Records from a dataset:
■ ■ ■ ■ ■ ■ ■

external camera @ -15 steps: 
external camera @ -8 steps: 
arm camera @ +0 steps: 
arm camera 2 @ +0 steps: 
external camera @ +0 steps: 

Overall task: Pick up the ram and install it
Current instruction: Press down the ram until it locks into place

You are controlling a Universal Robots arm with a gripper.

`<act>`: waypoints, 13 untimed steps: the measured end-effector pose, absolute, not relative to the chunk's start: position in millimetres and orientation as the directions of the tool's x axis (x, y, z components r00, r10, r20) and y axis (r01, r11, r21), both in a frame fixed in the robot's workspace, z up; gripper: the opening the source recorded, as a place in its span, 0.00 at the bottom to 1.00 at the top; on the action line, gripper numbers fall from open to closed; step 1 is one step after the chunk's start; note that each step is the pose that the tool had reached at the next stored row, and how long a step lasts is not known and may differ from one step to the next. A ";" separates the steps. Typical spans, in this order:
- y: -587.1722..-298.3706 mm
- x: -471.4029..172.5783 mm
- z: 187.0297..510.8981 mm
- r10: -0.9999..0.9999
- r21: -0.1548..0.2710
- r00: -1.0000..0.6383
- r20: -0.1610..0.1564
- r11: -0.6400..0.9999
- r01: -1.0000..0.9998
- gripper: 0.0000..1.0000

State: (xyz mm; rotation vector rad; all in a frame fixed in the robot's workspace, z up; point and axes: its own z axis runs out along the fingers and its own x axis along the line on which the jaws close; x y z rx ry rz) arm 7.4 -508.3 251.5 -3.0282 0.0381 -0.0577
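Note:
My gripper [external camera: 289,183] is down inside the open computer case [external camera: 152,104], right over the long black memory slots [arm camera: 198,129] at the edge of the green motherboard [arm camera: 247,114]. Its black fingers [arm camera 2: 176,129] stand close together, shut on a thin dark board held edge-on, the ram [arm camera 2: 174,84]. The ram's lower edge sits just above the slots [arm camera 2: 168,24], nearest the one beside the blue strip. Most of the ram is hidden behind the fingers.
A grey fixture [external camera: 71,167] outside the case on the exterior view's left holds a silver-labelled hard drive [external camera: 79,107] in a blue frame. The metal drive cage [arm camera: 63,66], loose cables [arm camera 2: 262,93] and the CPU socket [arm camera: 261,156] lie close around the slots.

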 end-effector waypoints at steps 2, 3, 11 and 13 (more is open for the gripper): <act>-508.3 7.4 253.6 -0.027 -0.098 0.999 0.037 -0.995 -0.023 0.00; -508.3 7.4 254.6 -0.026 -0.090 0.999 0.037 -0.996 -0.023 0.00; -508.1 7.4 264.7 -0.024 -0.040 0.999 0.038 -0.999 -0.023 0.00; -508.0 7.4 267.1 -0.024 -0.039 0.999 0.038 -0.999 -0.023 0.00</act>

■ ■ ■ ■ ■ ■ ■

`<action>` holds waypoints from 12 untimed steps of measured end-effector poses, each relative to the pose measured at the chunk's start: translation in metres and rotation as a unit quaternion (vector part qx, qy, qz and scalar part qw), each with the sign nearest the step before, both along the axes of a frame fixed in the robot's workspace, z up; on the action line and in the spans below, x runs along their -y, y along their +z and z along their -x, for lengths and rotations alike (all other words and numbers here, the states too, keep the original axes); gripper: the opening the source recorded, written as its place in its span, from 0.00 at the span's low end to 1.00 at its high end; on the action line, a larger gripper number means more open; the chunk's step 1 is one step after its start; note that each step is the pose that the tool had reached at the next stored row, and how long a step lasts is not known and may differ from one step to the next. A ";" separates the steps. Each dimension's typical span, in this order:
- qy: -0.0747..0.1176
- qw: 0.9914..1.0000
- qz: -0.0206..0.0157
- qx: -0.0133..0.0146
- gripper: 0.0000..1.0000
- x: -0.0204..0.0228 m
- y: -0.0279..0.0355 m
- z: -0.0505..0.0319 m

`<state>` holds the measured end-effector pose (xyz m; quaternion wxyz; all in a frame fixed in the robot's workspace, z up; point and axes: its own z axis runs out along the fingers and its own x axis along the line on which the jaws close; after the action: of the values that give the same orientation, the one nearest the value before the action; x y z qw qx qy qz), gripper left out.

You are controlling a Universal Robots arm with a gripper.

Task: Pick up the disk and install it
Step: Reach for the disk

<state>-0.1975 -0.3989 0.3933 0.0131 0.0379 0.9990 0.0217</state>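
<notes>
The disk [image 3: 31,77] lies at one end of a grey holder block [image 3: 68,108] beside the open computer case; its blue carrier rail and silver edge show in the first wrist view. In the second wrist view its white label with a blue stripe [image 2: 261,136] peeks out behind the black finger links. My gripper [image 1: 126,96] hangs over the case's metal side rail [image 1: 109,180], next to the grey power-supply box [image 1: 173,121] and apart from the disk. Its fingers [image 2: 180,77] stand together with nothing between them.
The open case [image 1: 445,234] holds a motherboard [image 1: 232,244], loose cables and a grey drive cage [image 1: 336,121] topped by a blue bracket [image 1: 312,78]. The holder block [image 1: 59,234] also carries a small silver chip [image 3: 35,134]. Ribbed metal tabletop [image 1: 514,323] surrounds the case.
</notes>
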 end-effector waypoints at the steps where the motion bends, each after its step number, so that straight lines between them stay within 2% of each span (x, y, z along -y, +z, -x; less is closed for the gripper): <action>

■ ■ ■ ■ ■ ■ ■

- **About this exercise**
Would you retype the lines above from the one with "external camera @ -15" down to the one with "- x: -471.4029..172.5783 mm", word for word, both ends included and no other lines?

- **Reply to the exercise**
external camera @ -15 steps: 
external camera @ -8 steps: 
arm camera @ +0 steps: 
arm camera 2 @ +0 steps: 
external camera @ +0 steps: 

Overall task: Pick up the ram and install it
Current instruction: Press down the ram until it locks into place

You are controlling a Universal Robots arm with a gripper.

`<act>`: waypoints, 13 untimed steps: the measured end-effector pose, absolute, not relative to the chunk's start: position in millimetres and orientation as the directions of the tool's x axis (x, y, z components r00, r10, r20) and y axis (r01, r11, r21), both in a frame fixed in the robot's workspace, z up; gripper: the opening the source recorded, as a place in its span, 0.00 at the bottom to 1.00 at the top; on the action line, gripper numbers fall from open to closed; step 1 is one step after the chunk's start; note that each step is the pose that the tool had reached at the next stored row, and how long a step lasts is not known and may differ from one step to the next. A ";" separates the steps. Typical spans, in this order:
- y: -587.1722..-298.3706 mm
- x: -471.4029..172.5783 mm

At this point, the answer is complete.